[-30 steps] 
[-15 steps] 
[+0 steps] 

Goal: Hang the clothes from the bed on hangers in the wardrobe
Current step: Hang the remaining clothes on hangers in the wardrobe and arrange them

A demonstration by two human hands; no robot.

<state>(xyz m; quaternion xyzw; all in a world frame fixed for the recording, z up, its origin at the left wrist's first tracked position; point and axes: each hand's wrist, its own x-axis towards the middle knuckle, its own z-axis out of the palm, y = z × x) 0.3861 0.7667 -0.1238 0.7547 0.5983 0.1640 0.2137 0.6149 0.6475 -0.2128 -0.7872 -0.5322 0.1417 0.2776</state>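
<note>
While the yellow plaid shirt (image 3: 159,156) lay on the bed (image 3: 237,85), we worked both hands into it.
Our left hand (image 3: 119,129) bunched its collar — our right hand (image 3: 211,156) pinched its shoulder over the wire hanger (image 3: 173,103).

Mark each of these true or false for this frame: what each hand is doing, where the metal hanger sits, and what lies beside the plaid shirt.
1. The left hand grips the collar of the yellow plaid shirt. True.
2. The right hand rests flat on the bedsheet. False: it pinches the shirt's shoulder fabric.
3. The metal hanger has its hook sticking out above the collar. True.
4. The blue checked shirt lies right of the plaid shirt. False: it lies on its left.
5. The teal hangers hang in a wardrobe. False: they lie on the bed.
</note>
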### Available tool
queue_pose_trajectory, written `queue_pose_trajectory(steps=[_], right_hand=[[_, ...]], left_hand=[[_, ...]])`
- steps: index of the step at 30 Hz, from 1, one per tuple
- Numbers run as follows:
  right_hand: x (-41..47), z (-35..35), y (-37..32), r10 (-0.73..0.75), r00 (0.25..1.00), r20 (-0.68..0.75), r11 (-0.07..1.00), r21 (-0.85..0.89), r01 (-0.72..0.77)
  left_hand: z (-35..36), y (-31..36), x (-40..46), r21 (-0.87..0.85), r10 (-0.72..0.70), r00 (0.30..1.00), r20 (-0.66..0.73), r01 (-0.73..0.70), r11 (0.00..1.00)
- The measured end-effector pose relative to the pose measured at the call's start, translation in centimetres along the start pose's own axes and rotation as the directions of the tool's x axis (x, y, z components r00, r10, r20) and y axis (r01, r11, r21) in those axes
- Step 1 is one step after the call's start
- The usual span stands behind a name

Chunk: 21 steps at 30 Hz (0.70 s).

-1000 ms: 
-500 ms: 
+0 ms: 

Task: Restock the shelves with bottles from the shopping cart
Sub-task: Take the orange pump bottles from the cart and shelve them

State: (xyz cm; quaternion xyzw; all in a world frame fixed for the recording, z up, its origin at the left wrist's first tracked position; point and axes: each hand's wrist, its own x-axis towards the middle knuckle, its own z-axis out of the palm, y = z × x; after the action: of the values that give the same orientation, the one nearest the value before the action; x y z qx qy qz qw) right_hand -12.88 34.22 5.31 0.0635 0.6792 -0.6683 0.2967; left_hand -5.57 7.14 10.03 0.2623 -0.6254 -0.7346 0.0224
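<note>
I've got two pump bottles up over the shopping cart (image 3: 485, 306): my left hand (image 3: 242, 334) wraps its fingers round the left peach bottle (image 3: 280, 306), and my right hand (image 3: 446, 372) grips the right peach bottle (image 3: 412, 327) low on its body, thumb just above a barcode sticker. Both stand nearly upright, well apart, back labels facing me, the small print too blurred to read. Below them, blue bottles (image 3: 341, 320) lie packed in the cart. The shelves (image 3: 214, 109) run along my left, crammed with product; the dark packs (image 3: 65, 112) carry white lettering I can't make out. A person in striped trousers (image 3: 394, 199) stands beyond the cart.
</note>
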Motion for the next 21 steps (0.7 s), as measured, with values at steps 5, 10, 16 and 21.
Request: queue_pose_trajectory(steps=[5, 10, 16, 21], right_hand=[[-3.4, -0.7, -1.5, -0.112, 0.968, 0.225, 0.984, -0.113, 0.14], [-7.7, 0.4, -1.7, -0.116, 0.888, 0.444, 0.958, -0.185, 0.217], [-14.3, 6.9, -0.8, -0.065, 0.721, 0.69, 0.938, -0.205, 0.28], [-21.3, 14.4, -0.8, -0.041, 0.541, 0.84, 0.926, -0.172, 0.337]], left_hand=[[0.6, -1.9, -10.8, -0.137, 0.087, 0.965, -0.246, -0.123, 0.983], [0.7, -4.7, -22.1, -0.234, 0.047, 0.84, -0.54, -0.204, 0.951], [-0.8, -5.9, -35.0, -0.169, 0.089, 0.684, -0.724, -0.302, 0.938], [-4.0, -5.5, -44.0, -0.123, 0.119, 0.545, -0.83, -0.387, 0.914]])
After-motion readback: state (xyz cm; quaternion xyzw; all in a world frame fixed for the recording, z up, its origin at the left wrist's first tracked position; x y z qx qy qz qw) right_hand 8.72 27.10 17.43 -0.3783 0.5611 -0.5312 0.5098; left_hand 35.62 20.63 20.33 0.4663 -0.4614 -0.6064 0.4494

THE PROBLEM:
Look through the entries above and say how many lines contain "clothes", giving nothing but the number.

SOLUTION TO THE PROBLEM:
2